Uma frase no livro De Pitágoras a Lacan[1] fisgou-me, não por sua dificuldade teórica, mas por me parecer curiosamente enigmática, “o infinito não é tão distante quanto possa parecer, o infinito está entre nós (…) quando ele não está em nós…” (p.37). Creio, agora, que é um bom modo de ser fisgado. Pois para se aproximar do que seria esse infinito em nós, é preciso ter muito viva a função do significante, não porque um se remete sempre a outro, ou porque se trata de S1, S2, S3… Sn. Esse “infinito em nós” é a própria operação do significante, é o significante em sua radicalidade. Ou seja, não só se trata de um troço que não é idêntico a si mesmo, é tipo um invólucro, mas oco, pois não tem significado, mais ou menos como se ele só marcasse um passo, um lugar. E como se não bastasse, há um significante que, diferente dos demais, não se dirige a nenhum outro significante, que é, podemos dizer, a própria função do significante, o falo.

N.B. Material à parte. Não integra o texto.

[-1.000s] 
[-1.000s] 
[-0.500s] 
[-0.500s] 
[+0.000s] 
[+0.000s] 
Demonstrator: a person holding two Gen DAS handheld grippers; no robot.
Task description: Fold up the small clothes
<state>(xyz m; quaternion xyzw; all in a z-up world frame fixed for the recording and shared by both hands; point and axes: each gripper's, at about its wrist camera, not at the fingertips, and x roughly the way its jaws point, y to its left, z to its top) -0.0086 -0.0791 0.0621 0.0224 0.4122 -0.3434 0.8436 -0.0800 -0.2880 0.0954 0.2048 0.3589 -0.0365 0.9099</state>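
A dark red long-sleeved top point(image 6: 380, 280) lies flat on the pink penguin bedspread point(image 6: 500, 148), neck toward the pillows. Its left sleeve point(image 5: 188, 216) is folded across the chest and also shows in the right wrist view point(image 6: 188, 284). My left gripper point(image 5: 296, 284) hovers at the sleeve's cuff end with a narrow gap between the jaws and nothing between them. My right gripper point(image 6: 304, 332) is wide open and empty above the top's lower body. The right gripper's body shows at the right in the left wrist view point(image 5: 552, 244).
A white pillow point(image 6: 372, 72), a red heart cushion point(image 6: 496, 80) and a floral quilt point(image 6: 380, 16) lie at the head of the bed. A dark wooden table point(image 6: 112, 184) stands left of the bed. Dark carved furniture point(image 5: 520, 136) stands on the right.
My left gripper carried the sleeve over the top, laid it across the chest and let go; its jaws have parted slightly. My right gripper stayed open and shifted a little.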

Quando tomamos o infinito como aquele dos números inteiros, fazemos parecido com uma criança pequena, que mais ou menos no período em que se depara com a finitude do homem, e dela mesma, exibe sua capacidade, sua potência de já poder contar até 20, até 50, até 100… No caso da filosofia, além do infinito potencial, infinito de alguma coisa em potência mas jamais realizada, o infinito dos “amanhãs encantadores”, além desse encontrávamos um infinito em ato, uma espécie de todo que estaria colocado, um infinito reservado a Deus, única possibilidade, inimaginável, de ter acesso “a tudo ao mesmo tempo”. O livro de Virginia Hasenbalg me fez pensar que quando Cantor dessacraliza esse infinito, o que ele faz é revelar que Deus é um significante, como nos disse Lacan.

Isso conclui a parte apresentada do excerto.